* [BRIEF] Only the first line of the listing and the lines after it, up to and including the one containing "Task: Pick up", should be retyped exactly.

* [GIVEN INFORMATION]
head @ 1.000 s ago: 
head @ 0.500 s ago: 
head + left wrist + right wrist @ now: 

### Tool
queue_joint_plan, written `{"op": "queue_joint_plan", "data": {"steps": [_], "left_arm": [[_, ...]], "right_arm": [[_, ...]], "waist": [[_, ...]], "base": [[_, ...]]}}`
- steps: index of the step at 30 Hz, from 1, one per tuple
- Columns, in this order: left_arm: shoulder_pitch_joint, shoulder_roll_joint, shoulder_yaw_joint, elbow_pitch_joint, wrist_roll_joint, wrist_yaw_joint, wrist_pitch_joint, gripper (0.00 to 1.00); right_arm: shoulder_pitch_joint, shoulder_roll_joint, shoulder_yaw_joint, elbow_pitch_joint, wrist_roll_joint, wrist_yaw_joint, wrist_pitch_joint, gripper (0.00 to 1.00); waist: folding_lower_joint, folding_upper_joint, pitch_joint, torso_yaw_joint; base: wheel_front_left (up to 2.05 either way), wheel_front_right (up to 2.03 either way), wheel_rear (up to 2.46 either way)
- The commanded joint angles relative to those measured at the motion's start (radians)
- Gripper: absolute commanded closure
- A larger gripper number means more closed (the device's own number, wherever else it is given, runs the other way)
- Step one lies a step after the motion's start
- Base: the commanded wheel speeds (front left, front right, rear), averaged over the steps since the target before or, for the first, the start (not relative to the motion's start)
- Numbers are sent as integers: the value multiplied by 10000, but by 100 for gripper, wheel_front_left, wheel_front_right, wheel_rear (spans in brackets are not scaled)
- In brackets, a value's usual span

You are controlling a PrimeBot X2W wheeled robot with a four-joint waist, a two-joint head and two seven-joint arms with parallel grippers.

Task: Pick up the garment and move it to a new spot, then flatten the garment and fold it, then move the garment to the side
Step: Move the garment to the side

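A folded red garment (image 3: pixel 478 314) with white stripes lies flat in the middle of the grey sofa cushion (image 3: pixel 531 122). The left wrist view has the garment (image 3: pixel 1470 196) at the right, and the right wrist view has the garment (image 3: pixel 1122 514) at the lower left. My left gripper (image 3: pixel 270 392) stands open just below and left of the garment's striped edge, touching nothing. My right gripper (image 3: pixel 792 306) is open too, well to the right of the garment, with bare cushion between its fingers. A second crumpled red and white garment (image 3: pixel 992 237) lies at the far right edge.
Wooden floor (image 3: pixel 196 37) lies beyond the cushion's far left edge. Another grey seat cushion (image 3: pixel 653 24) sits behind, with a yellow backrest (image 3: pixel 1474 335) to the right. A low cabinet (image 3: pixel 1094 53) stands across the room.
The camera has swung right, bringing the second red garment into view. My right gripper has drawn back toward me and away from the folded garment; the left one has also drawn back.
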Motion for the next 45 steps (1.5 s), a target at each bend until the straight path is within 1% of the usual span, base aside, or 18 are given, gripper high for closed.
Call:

* [EXERCISE RESPONSE]
head @ 1.000 s ago: 
head @ 0.500 s ago: 
head + left wrist + right wrist @ now: 

### Tool
queue_joint_plan, written `{"op": "queue_joint_plan", "data": {"steps": [_], "left_arm": [[_, ...]], "right_arm": [[_, ...]], "waist": [[_, ...]], "base": [[_, ...]]}}`
- steps: index of the step at 30 Hz, from 1, one per tuple
- Columns, in this order: left_arm: shoulder_pitch_joint, shoulder_roll_joint, shoulder_yaw_joint, elbow_pitch_joint, wrist_roll_joint, wrist_yaw_joint, wrist_pitch_joint, gripper (0.00 to 1.00); right_arm: shoulder_pitch_joint, shoulder_roll_joint, shoulder_yaw_joint, elbow_pitch_joint, wrist_roll_joint, wrist_yaw_joint, wrist_pitch_joint, gripper (0.00 to 1.00); waist: folding_lower_joint, folding_upper_joint, pitch_joint, torso_yaw_joint; base: wheel_front_left (up to 2.05 either way), wheel_front_right (up to 2.03 either way), wheel_rear (up to 2.46 either way)
- The commanded joint angles relative to those measured at the motion's start (radians)
- Gripper: absolute commanded closure
- A larger gripper number means more closed (the device's own number, wherever else it is given, runs the other way)
- Step one lies a step after the motion's start
- Base: the commanded wheel speeds (front left, front right, rear), averaged over the steps since the target before or, for the first, the start (not relative to the motion's start)
- Numbers are sent as integers: the value multiplied by 10000, but by 100 for gripper, wheel_front_left, wheel_front_right, wheel_rear (spans in brackets are not scaled)
- In brackets, a value's usual span

You are controlling a PrimeBot X2W wheeled robot with a four-joint waist, a two-joint head and two seven-joint arms with parallel grippers.

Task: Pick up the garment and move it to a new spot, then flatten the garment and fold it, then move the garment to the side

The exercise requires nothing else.